▶ _RECORD EXTRACTS_:
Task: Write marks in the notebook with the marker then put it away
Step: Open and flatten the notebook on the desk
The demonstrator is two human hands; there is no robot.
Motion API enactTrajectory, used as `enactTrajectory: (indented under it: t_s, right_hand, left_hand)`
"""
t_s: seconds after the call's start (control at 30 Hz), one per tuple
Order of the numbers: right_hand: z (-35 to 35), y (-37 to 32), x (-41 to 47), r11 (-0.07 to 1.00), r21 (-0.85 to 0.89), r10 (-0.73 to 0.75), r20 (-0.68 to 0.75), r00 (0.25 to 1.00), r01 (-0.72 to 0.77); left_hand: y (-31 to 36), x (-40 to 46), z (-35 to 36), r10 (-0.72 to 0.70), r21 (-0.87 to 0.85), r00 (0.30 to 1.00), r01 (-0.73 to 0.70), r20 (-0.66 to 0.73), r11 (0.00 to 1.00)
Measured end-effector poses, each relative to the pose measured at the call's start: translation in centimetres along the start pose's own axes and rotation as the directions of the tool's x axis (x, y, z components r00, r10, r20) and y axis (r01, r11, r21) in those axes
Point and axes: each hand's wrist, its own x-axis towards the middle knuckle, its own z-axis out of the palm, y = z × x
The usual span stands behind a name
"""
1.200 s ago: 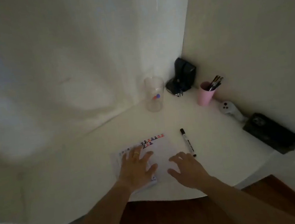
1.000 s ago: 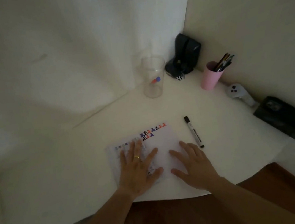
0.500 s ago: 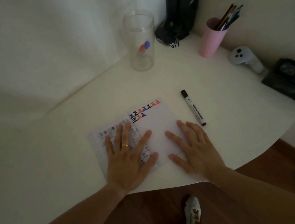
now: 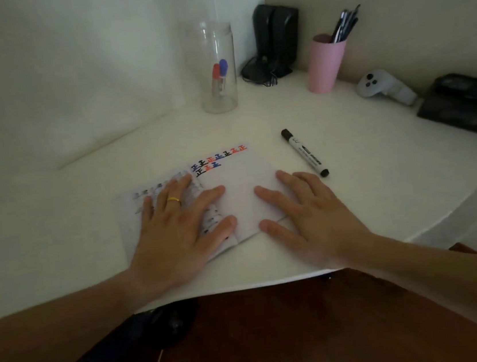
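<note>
While lying flat, fingers spread, on left page of open notebook (image 4: 241,192): left hand (image 4: 177,233), palm down, gripping nothing, gold ring (image 4: 174,200) on one finger. Beneath it, faint show-through marks on left page, partly covered. Across top of right page, two rows of small tally-like marks in blue, black and red (image 4: 218,159); rest of that page blank. Resting on white corner desk (image 4: 83,200), notebook near front edge. Farther back, against wall: clear glass jar (image 4: 214,69), upright, holding two capped markers, one red (image 4: 216,75), one blue (image 4: 223,68), both leaning inside. Just right of jar, in the corner: black device on a stand (image 4: 274,41), cable bunched at its foot. Nearer, on lower right corner of notebook and onto bare desk: right hand (image 4: 310,217), also flat, fingers splayed, empty. Just beyond its fingertips, apart from them: black-capped whiteboard marker (image 4: 304,153), white barrel, lying on desk beside right page, cap end pointing away toward wall. Behind that, pink cup (image 4: 325,63) upright with several dark pens (image 4: 344,25) sticking out. Farther right along wall: pale grey handheld controller (image 4: 382,86) lying on its side, then dark flat object (image 4: 462,105) at desk's right edge, identity unclear. Below desk edge, reddish-brown floor (image 4: 281,341).
</note>
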Motion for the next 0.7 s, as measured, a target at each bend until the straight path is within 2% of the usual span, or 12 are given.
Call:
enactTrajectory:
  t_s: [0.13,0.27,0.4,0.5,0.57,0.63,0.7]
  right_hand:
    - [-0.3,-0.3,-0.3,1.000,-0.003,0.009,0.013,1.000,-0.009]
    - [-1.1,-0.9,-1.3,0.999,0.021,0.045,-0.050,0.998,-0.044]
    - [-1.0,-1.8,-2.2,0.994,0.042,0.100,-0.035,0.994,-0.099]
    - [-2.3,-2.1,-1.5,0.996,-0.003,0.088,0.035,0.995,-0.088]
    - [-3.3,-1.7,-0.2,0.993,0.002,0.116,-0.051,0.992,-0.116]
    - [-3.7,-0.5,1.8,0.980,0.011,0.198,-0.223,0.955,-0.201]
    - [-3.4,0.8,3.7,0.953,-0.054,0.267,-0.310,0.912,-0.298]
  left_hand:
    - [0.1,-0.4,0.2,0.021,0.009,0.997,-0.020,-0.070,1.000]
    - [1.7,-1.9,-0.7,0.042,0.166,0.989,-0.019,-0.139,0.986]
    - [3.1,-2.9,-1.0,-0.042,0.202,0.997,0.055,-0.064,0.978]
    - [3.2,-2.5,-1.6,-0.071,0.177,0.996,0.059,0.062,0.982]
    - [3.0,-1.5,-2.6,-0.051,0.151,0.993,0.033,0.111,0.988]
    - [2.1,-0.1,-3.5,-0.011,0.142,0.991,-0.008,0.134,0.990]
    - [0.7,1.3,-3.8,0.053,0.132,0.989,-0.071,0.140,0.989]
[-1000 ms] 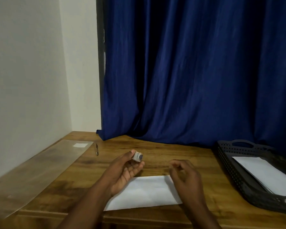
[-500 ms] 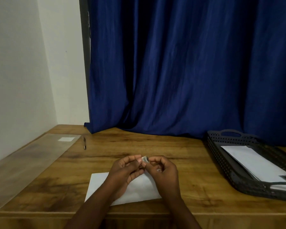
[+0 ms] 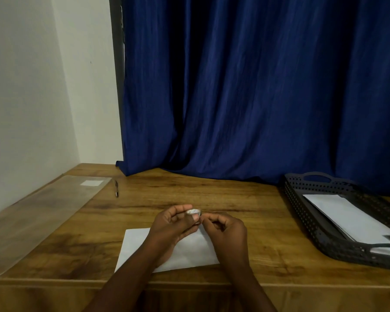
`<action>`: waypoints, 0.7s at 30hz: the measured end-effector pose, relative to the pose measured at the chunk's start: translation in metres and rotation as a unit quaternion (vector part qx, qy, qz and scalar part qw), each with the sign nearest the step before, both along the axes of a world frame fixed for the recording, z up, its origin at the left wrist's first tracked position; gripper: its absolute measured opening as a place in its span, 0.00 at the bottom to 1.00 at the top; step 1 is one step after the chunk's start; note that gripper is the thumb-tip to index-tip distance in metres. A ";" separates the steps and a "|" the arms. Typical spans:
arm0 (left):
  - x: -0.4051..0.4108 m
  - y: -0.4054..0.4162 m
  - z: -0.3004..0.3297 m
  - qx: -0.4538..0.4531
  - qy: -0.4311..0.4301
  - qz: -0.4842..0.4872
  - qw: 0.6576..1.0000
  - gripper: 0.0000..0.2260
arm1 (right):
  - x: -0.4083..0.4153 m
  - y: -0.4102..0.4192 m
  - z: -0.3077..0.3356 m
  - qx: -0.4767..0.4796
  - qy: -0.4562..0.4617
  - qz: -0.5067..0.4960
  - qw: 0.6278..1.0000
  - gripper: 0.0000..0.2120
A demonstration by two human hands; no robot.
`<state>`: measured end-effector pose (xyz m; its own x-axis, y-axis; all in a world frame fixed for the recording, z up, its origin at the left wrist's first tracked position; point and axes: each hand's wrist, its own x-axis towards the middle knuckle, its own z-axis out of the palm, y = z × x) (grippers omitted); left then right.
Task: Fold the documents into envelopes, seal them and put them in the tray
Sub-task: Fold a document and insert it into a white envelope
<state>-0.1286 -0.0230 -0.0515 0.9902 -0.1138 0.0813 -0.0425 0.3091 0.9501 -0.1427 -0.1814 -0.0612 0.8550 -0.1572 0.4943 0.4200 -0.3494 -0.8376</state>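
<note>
left hand (image 3: 173,224): fingers pinch small tape roll (image 3: 193,212)
right hand (image 3: 225,228): fingertips curled narrow at the roll, likely picking the tape end
envelope (image 3: 189,251): flat at desk (image 3: 245,206) front edge, under the hands, seal pending
tray (image 3: 306,224): right edge, envelopes already inside

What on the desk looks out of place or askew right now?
Nothing stands out. The envelope lies flat under the hands, slightly skewed to the desk edge. The left hand holds a small tape roll; the tray holds an envelope neatly.

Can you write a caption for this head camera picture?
Left hand holds a small tape roll above a white envelope.
</note>
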 end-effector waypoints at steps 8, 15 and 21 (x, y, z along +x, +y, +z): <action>0.002 0.001 -0.005 0.028 -0.018 -0.008 0.999 0.24 | 0.002 0.001 0.002 0.036 0.037 0.003 0.999 0.04; 0.005 0.002 -0.006 0.023 -0.013 -0.012 1.000 0.24 | 0.004 -0.001 0.003 0.114 0.057 0.025 0.991 0.05; 0.003 0.002 -0.004 0.019 -0.012 -0.015 1.000 0.25 | 0.001 -0.002 0.004 0.079 0.053 0.053 0.994 0.05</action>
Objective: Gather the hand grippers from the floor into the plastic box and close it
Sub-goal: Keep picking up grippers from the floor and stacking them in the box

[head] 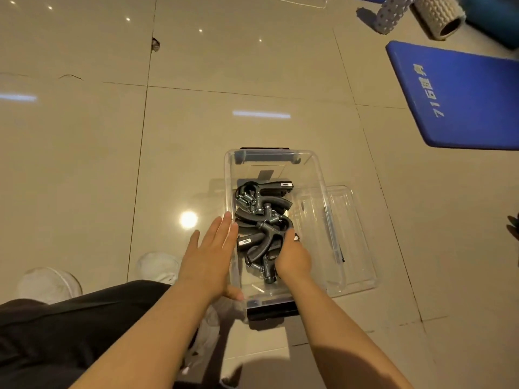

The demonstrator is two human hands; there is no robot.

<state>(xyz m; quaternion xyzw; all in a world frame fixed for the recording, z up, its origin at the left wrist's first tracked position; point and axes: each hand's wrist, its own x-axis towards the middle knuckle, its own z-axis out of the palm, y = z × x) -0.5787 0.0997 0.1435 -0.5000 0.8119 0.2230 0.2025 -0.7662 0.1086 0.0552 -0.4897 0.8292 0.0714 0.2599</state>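
Right hand (292,256) grips hand gripper (266,242) inside plastic box (317,175) | left hand (213,248) flat against box wall

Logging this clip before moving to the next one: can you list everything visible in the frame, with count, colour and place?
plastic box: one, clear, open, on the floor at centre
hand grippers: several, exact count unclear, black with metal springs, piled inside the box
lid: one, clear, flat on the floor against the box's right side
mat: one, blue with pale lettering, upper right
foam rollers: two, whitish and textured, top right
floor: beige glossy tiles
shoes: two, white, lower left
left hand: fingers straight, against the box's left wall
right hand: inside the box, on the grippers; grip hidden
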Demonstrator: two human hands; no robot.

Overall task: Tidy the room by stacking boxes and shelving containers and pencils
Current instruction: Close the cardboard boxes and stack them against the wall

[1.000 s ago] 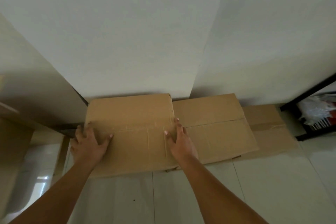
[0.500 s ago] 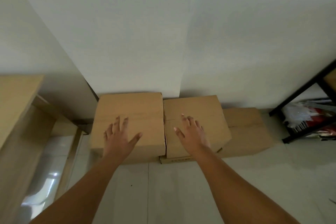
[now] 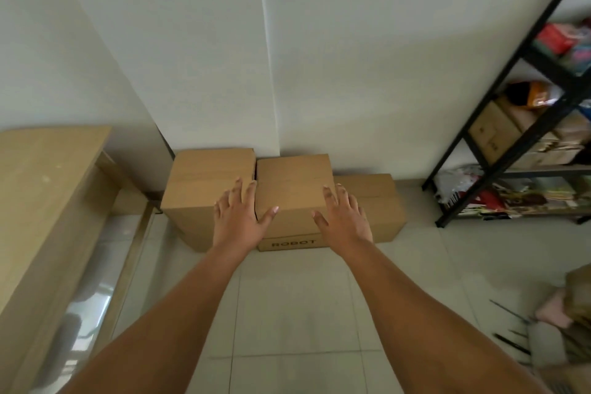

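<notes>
- The middle box stood on the floor against the wall, between two other boxes.
- The left hand and right hand hovered over it, fingers spread, grasping nothing.
- A black shelf stood rightward.

Boxes: plain brown cardboard, matt. Floor: pale tile, glossy. Shelf frame right of right hand: black metal. Cabinet left: light wood-grain, matt.

A home storeroom: cardboard boxes on tile, cluttered metal shelving.
</notes>
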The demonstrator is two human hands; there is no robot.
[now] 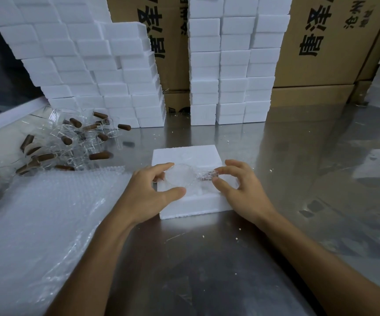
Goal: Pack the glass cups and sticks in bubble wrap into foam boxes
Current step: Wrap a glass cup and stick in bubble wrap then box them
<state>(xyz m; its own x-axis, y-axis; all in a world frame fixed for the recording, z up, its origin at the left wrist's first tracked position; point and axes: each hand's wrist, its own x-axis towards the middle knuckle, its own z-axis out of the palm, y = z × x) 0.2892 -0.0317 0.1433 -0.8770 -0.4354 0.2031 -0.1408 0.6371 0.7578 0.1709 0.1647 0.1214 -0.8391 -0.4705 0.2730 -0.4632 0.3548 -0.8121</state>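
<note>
An open white foam box [185,157] lies on the steel table in front of me. A clear glass cup [180,177] sits in its hollow, and my left hand [149,192] curls its index finger and thumb round the cup's rim. Right of the cup lies a brown stick wrapped in bubble wrap [207,175], which my right hand [237,185] pinches between thumb and fingers over the box. A sheet stack of bubble wrap [45,213] covers the table at the left. Loose glass cups and brown sticks [70,142] lie heaped behind it.
Stacks of closed foam boxes [107,71] rise at the back left, with another block of foam box stacks [232,65] at the back centre. Brown cartons [321,42] stand behind them. Bare steel table [298,167] spreads to the right, dotted with foam crumbs.
</note>
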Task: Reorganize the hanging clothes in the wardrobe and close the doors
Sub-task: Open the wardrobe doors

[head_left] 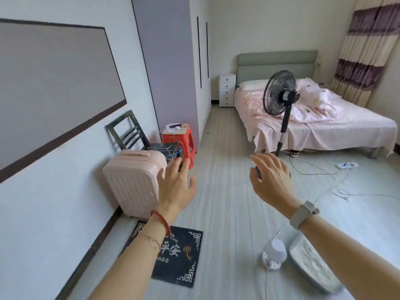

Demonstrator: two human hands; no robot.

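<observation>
The wardrobe [168, 61] stands along the left wall, a tall unit with a lilac side panel and white doors with long black handles; its doors look closed and no hanging clothes show. My left hand [176, 187] is stretched forward with fingers spread and holds nothing; it wears a red bead bracelet. My right hand [271, 180] is also held out with straight fingers and is empty, a watch on its wrist. Both hands hover over the floor, well short of the wardrobe. A bundle of wire hangers [172, 151] lies beside the red stool.
A pink suitcase [134, 182] stands against the left wall, with a dark chair [125, 133] and red stool [180, 140] behind it. A standing fan [281, 100] and a bed [313, 118] fill the right. Cables [324, 174], a dark mat [179, 256] and a small lamp [275, 252] lie on the floor.
</observation>
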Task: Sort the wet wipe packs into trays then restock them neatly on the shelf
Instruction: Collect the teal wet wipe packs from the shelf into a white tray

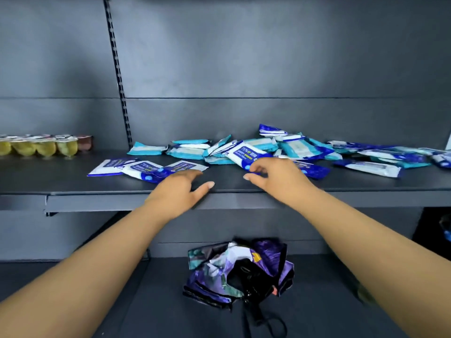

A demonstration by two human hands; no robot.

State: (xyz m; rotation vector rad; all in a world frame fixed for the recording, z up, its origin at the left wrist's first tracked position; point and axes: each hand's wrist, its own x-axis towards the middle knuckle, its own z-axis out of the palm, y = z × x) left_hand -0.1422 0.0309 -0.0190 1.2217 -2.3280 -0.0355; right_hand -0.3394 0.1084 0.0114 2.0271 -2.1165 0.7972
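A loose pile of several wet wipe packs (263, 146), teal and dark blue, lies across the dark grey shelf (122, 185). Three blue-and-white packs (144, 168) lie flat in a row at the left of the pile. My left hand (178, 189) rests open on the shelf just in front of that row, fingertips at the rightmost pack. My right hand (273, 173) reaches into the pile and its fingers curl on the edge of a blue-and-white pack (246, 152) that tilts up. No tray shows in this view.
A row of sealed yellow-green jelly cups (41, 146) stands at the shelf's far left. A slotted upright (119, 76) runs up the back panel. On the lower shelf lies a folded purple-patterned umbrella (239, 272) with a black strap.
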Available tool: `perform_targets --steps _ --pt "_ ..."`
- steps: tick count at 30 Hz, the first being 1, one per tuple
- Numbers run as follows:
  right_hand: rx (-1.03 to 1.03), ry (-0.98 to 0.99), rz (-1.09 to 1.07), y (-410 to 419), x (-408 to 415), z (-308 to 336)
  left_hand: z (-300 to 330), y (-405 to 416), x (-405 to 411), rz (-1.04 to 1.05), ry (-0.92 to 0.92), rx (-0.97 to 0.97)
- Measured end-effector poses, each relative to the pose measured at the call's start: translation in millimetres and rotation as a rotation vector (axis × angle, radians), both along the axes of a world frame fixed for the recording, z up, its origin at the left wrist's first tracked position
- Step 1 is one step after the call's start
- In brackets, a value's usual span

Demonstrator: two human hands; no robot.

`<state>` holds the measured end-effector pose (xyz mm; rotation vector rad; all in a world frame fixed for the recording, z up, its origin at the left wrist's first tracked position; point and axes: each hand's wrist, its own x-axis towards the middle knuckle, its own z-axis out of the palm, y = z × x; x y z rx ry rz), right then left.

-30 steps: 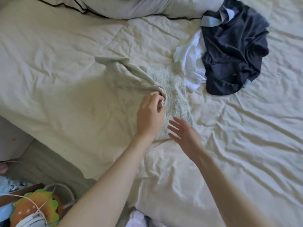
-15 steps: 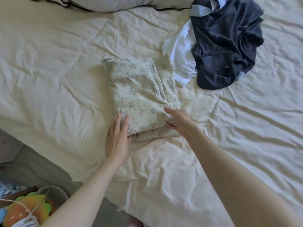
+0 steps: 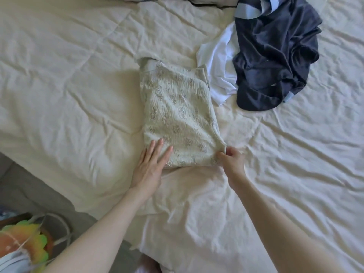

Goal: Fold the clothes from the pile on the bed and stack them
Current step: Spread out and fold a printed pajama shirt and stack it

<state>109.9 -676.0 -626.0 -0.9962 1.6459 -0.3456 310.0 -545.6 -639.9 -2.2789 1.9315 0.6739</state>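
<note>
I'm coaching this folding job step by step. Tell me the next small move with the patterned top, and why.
Probably tug the near right corner square and smooth it flat. The right hand pinches that corner of the folded patterned top, where the edge bunches, while the left hand lies flat on the near left edge, steadying it. The dark garment and white garment lie unfolded.

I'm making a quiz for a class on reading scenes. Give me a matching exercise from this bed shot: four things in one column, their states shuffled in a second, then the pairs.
Things:
1. left hand
2. right hand
3. cream patterned garment
4. navy garment

States:
A. crumpled in the pile, partly over a white garment
B. pinches a near corner of the fabric
C. folded into a rectangle on the bed
D. lies flat, fingers straight, on the fabric

Pairs: 1-D, 2-B, 3-C, 4-A
</note>
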Motion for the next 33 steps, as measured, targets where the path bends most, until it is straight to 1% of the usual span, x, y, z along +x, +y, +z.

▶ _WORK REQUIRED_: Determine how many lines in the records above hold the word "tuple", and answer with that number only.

▶ _RESPONSE TO THIS TASK_: 2